= Requirement =
Each line that holds the word "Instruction" counts once; give the total for the records below and nothing else.

Entries taken from a collection
== Segment start ==

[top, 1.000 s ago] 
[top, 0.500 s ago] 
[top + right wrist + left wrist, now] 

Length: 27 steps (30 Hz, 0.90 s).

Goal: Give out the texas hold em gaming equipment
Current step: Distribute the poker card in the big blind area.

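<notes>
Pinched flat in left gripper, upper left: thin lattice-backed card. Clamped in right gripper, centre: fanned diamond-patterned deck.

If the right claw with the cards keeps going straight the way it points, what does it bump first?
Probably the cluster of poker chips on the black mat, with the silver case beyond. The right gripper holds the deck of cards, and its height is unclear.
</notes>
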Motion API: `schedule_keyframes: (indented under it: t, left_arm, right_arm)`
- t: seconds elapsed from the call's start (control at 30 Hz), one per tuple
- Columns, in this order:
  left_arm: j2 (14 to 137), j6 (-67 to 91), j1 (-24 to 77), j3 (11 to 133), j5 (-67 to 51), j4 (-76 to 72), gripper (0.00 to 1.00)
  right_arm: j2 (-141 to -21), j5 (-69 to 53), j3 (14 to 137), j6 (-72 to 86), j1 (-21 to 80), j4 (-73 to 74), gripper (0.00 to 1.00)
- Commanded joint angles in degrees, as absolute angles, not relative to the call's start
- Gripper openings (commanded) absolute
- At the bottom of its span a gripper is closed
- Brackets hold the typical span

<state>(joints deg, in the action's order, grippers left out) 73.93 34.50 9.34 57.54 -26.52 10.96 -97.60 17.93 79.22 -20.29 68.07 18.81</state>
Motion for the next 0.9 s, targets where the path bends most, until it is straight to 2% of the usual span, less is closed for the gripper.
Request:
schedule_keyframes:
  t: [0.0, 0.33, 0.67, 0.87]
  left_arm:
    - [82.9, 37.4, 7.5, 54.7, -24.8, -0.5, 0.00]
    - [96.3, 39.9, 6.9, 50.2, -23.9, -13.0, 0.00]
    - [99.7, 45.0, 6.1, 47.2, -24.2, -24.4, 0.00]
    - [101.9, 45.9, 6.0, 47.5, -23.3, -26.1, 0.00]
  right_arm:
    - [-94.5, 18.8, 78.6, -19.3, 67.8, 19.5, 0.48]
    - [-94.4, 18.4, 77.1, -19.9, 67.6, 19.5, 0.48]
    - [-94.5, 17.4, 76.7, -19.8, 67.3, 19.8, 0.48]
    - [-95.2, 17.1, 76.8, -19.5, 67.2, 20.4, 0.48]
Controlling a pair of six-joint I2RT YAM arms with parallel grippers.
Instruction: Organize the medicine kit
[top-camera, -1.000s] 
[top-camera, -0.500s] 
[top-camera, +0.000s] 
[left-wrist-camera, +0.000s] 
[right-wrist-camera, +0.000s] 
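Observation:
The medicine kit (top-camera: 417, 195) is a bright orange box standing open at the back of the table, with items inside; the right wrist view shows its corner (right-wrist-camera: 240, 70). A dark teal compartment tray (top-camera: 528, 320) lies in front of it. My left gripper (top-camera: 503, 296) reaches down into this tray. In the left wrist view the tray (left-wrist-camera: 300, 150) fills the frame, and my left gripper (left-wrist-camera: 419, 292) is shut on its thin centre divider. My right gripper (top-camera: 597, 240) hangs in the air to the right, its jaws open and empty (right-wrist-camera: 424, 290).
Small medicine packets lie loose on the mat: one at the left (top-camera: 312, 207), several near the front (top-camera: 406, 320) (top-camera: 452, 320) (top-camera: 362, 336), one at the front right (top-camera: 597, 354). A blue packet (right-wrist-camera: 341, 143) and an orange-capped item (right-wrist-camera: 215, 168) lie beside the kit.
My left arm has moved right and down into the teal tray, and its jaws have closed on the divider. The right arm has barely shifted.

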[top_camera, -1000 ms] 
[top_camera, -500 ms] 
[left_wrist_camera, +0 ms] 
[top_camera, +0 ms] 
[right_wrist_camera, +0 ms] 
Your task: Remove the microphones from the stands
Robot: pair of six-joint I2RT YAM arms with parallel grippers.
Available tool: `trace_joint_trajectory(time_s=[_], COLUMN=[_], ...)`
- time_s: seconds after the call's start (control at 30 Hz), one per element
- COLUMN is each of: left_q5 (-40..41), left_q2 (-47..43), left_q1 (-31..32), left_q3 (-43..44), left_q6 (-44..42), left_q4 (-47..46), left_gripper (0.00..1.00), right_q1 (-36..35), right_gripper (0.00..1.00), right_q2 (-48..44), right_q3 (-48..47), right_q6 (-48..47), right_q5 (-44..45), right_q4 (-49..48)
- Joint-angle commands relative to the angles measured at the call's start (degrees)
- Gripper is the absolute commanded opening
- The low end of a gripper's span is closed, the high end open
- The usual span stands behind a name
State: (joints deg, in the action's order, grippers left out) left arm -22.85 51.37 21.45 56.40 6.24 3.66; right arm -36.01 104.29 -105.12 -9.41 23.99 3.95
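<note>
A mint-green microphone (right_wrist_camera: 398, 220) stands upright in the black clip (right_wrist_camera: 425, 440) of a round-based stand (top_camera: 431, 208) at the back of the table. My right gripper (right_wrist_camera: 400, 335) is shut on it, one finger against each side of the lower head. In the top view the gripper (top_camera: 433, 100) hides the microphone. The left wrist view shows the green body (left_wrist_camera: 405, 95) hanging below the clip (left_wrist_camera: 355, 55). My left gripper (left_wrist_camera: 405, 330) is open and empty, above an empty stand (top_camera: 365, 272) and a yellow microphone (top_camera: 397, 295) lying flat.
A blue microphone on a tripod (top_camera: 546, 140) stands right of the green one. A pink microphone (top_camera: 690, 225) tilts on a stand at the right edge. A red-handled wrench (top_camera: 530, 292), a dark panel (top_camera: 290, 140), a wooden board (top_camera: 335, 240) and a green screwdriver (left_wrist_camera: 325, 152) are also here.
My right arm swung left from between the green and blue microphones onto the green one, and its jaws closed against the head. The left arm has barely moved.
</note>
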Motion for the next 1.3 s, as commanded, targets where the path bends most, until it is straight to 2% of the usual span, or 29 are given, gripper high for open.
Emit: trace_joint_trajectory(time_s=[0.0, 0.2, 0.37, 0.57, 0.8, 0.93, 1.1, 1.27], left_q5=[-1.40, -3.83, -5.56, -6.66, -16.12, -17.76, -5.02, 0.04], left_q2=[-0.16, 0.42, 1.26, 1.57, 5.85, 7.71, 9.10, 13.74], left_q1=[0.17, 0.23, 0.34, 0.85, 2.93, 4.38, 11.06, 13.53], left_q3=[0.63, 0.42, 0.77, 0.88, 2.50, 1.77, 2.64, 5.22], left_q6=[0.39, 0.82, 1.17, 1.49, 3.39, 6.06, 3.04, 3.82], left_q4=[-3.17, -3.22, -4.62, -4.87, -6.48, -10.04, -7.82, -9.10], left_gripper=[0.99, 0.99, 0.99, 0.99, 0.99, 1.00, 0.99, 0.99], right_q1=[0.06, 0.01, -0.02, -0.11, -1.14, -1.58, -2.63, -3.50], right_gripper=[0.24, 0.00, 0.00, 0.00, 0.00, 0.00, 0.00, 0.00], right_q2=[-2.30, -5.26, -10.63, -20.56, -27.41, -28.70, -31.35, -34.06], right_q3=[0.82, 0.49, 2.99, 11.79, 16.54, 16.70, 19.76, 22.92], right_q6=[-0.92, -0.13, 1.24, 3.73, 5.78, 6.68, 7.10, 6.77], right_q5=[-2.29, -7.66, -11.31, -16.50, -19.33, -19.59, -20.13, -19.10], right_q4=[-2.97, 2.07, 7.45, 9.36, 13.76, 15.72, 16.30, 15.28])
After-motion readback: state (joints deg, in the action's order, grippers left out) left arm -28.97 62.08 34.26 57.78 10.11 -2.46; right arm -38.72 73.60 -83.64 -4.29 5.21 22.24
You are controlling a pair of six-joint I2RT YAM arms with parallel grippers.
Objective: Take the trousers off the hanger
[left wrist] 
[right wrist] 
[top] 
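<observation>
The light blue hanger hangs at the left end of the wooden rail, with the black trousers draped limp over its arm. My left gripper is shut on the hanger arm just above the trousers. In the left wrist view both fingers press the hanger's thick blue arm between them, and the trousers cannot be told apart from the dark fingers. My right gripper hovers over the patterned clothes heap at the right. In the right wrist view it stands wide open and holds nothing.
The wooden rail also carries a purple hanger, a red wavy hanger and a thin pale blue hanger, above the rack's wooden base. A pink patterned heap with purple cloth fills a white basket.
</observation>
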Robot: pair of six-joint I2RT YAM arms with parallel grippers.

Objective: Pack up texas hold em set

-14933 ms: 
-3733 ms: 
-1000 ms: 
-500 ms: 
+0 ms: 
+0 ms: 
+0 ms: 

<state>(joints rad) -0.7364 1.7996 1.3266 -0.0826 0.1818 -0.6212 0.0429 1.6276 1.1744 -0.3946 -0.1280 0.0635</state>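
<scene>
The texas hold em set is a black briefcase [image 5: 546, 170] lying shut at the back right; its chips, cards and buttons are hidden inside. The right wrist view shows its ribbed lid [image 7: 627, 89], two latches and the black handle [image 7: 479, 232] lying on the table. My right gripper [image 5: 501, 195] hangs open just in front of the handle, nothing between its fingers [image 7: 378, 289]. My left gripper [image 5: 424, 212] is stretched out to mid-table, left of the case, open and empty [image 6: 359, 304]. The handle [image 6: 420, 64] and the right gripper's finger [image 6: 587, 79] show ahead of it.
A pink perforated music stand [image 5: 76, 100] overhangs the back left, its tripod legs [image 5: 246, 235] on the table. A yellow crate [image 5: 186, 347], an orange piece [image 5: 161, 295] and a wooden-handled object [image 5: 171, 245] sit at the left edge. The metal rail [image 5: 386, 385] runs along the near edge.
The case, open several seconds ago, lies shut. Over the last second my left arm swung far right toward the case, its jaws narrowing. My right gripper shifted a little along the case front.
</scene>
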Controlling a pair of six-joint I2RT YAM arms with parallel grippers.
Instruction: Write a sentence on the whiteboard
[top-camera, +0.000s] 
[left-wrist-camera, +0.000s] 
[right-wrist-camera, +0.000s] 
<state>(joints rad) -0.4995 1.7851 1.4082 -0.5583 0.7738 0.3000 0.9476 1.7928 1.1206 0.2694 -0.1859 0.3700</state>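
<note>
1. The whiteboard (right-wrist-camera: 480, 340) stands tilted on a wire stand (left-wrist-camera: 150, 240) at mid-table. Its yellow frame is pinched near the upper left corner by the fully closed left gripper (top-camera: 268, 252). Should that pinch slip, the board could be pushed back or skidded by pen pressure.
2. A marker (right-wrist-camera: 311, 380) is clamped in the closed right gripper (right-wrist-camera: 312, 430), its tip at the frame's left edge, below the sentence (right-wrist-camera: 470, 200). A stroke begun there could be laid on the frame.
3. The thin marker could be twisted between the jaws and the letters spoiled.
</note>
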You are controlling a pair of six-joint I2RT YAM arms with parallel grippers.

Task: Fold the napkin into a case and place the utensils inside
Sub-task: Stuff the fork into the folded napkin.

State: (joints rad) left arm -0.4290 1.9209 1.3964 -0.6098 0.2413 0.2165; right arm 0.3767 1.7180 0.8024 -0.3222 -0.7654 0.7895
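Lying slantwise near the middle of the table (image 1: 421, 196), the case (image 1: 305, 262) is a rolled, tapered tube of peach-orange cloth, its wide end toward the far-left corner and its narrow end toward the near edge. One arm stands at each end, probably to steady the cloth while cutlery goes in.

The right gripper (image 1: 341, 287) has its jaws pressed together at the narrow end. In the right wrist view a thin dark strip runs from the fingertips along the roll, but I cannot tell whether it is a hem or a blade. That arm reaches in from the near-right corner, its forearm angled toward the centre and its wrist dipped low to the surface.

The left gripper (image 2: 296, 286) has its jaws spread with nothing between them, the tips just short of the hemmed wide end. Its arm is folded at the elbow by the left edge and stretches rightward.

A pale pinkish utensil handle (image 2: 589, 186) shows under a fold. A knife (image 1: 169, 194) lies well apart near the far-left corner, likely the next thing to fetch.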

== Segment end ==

= Solution to this problem =
2